In biomedical applications, magnetic sensors monitor the fields generated by the heart or brain. As the heart pumps blood, electrical signals that produce magnetic fields run into the organ to ensure proper heart function. When a sensor is placed near the heart, it monitors those magnetic fields.

Researchers used a previous version of their sensor to measure the magnetic fields in a mouse heart. The device might also be able to sense weak magnetic fields from the brain, which are about a factor of a thousandth smaller than the fields that the heart produces.

There are many ways to sense magnetic fields, says John Kitching, a physicist at NIST and the principal investigator. The gold standard for magnetometers is superconducting quantum interference devices, or SQUIDs. Although SQUIDs have good sensitivity, they're large and often run on a cumbersome cryogenic system because they must be cooled down to very low temperatures. Small and inexpensive magnetoresistor sensors can also be used to detect magnetic fields, but the devices aren't very sensitive.

NIST's prototype merges the useful characteristics of a SQUID and a magnetoresistor sensor. It reaches the SQUID's high sensitivity levels but is small and could potentially provide low power dissipation. It is nearly 1000 times more sensitive than NIST's original version and should be able to see signals clearly. The device design is based on a chip-scale atomic clock developed at NIST.

According to Kitching, NIST's initial prototype had a sensitivity of 40 picotesla (pT) per root hertz (rtHz), and the second generation, developed almost a year ago, had a sensitivity of 6 pT/rtHz. The most recent instrument has a sensitivity of 70 fT/rtHz. A tesla is the unit of measurement that defines a magnetic field's strength; a femtotesla is one quadrillionth of a tesla.

Implemented on a tabletop, the system's main components are an infrared laser, a vapor cell that contains atoms, and a photodetector. The photodetector is a solar cell that detects the amount of power moving through the device. Approximately the size of a grain of rice, the vapor cell contains about 100 billion atoms of rubidium, which is sensitive to magnetic fields.

The laser sits a few feet away from the vapor cell and shines onto the atoms, causing them to point in the laser beam's direction. When a magnetic field is present, the atoms become disoriented and no longer point in that direction. This causes a change in the transmission of light that moves through the cell. A magnetic field can be detected just by looking at the transmitted light.

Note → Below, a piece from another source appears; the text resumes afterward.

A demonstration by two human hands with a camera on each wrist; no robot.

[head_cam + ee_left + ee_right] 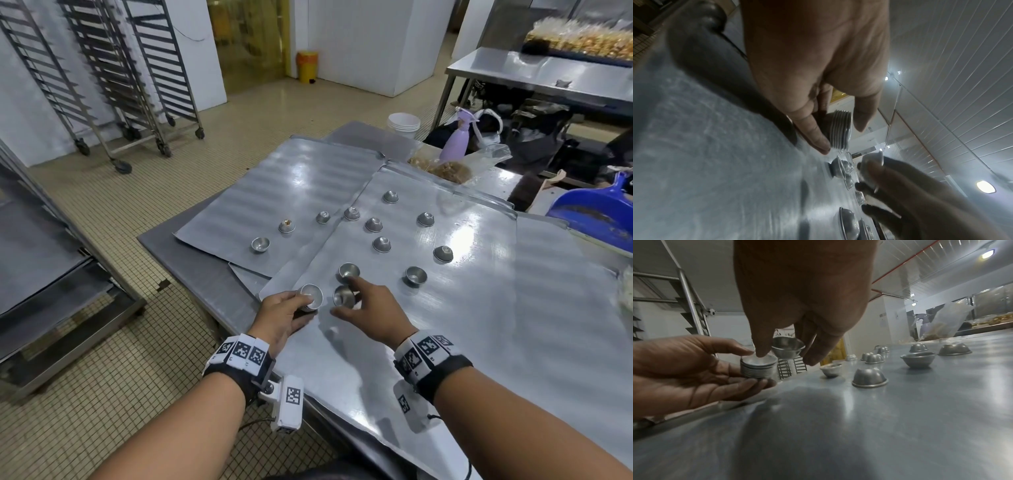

In addition to heart monitoring, the device has potential in the field of magnetoencephalography (MEG), which measures magnetic fields created by electrical activity in the brain. This could be useful in epilepsy research and treatment. Epilepsy is caused by abnormal brain activity, and magnetic sensor could localize where activity is happening during a seizure. Pinpointing activity would help surgeons plan a procedure based on where the activity is occurring.

In order to use the sensor for MEG, Kitching suggests exploring alternative device designs that place the magnetic components in a remote location with respect to the vapor cell. Because brain fields are weak, reducing other magnetic factors in the area would be helpful. NIST researchers are also looking into creating a portable MEG helmet that would record brain activity prior to and during a seizure.

The next step is to reduce the device's size. “Our work focuses on developing the physics assembly, which is the core of the instrument and the most high risk in terms of development,” says Kitching. “It has to be integrated with some electronics to actually be able to run.” However, he doesn't anticipate any problems in further miniaturizing the sensitive device and incorporating it into a package that is a few cubic millimeters in volume.

Details about NIST's device were published in the November issue of the journal Nature Photonics.